Thank you, Wendy’s. Quality Is, Indeed, Your Recipe.

The Scene: A Wendy’s Drive-Thru, Lunchtime on a Work Day.

A couple makes the decision to stop off for a quick lunch on their way back to work. They have 45 minutes. Plenty of time to order $50 worth of food for 2 people and get home before the lunch hour ends! After five minutes in line, they discover they cannot change the delivery mode to “pick up inside” and are stuck in line. The app displays a happy Frosty dancing on the screen announcing that “We have your order! Now all we need is YOU!”

We join them after they waited 15 minutes in the drive-thru to pick up their mobile order and arrive at the order board.

Me: Hi. Picking up an order. Number 123

Them: I do not have a record of that order.

Me: I have an app confirmation with number 123

Them: 349?

Me: Nope. 123.

Them: You sure you got the right location?

Me: Is there another location on Sesame Street?

Them: No.

Me: Okay, then you should have it because the app with the name that’s on your building says you do.

Them: We don’t. Sorry.

Me: I’ve been waiting in line 15 minutes to hear you don’t have it the order that was confirmed you have.

Them: I don’t know what to tell you.

Me: I’m doing to drive around and show you my order.

Them: Whatever.

Me: (at window) Here is the order on the company app saying the company has our order.

Manager Them: That’s a corporate app.

Me: You say that like it means something to me.

Manager: We’re a franchise. Sometimes the app doesn’t work.

Me: That does not make sense to me as the customer who used a company app to buy a product from the company in whatever financial architecture that takes. You see that there is a price and items purchased. And purchased from your franchise.

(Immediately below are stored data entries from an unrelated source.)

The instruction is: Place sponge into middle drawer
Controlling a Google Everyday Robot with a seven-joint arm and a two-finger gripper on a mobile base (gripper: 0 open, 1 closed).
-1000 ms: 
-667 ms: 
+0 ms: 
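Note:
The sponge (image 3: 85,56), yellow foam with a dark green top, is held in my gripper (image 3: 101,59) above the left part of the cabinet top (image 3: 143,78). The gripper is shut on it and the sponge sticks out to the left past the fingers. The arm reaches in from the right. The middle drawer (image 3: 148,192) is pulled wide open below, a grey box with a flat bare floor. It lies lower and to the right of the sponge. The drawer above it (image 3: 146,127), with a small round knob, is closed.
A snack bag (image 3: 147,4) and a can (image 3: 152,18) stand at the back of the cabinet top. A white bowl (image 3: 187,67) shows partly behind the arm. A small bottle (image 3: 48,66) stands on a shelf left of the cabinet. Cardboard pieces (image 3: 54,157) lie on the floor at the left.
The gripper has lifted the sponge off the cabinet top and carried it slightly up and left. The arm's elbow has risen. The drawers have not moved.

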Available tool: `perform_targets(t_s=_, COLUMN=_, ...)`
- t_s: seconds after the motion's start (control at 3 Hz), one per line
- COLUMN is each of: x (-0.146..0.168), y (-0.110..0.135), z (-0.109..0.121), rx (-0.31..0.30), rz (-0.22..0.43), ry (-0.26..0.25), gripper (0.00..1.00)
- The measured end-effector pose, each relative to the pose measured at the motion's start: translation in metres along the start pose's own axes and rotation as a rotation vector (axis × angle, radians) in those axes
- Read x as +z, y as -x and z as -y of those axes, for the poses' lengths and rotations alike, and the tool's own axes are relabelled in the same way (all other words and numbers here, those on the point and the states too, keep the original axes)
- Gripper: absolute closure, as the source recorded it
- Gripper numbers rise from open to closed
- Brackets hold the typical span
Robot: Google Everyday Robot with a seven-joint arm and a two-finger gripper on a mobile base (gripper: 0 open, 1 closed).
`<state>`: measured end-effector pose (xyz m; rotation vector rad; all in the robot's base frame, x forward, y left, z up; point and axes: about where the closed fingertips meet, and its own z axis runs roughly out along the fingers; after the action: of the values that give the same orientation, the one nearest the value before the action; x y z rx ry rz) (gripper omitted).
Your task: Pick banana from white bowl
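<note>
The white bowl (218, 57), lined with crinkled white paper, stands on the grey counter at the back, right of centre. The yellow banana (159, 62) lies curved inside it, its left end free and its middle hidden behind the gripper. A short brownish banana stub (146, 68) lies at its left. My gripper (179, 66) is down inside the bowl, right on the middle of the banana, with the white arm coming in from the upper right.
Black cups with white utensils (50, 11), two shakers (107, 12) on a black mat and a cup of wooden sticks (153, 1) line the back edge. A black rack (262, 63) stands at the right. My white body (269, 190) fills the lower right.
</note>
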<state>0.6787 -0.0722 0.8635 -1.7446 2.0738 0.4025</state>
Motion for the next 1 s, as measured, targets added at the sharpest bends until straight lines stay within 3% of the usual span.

Manager: We can do nothing about that because we don’t have the order. You can park and come inside and order.

Me: But I already did. Look. Right here on my phone.

Manager: We have no record of payment or the order for our crew.

Me: Look at the shiny phone with your company logo.

Manager: You say that like it means something to me.

Me: Touche. Hey. Wacky idea. How about you do something to fix the problem and get me the product now that I am 20 minutes into my lunch hour getting.

Manager: Sorry. You can cancel the order or wait around in case it comes in.

Me: I’m showing you an app with what I paid to spend 20 minutes to get. Another wacky idea: how about you fill the order and I get on with my life? You can take the problem up with corporate because none of this right now is my problem or fault.

Manager: I can’t do that. We’re a franchise.

Me: I have already accepted that this order is ridiculously expensive and I could have just made a PBJ at home. On top of that, I waited behind 4 cars for an unreasonable amount of time. You’re paid for this time. I’m not. Just give me the order. The cost of losing this order is very low compared to losing business long term.

Manager: Those sounded like words, but…let me repeat the words I spoke earlier but louder and with more contempt.

Me: It’s okay. I’ll contact your franchise owner and speak the language of retail manager and human resource professional.

Manager: (speaks in Ancient Contempt)

Me: Okay then. Bye.

And scene. After 40 minutes, the couple gets home, unfed, and just in time to go back to into the workday. The app never charged for the meal but never reset from its happy Frosty dancing with joy over the lost order.

We are encouraged to use apps to cut down our order time. Every time I’ve had a problem with the app, the restaurant (regardless of the chain) hides behind some technical firewall to blame “corporate” or “third party” tech. We get the same nonsense from DoorDash and GrubHub. If the delivery doesn’t show up, goes to the wrong house, or is cold because it took a tour of the city in the back of some dude’s car, “corporate” says to complain to the restaurant or just get my money back.

I get that DD and GH are just third party service providers, but they suck when they fail. They compound their own failures by making customers do more work to resolve something they screwed up. In this example at Wendy’s, the crew could have simply verified the information on the app, provided the items, and dealt with their problem internally. Instead, they choose inaction and terrible customer service.

In my experience as a retail manager for many years and in my capacity as an HR professional, that conduct is unacceptable. You work to provide customer solutions within your power. You explain if there is a good reason why an obvious solution is not possible and extend any courtesy to make it right. To choose inaction and disrespect by saying “Well you can just cancel your order” is incompetence, at least on its face.

This incident (which happened yesterday) is just one example of why some people believe food service and “menial” workers do not deserve a living wage. They point to moments of perceived (or real) powerlessness or incompetence to say that they have no skills or intelligence when the reality is that corporate systems and rules would likely punish those employees for serving me a meal they couldn’t track in their failed system than thank the employee for prioritizing making things right with the customer.

I don’t know what the case was here, but it needs to stop if the class-culture war over living wages is to move forward. It also needs to stop because I’m tired of being sold on apps that companies can’t seem to get to work right even after years of use and millions of transactions. Like the ice cream machine at McDonald’s…just fix the damn thing already!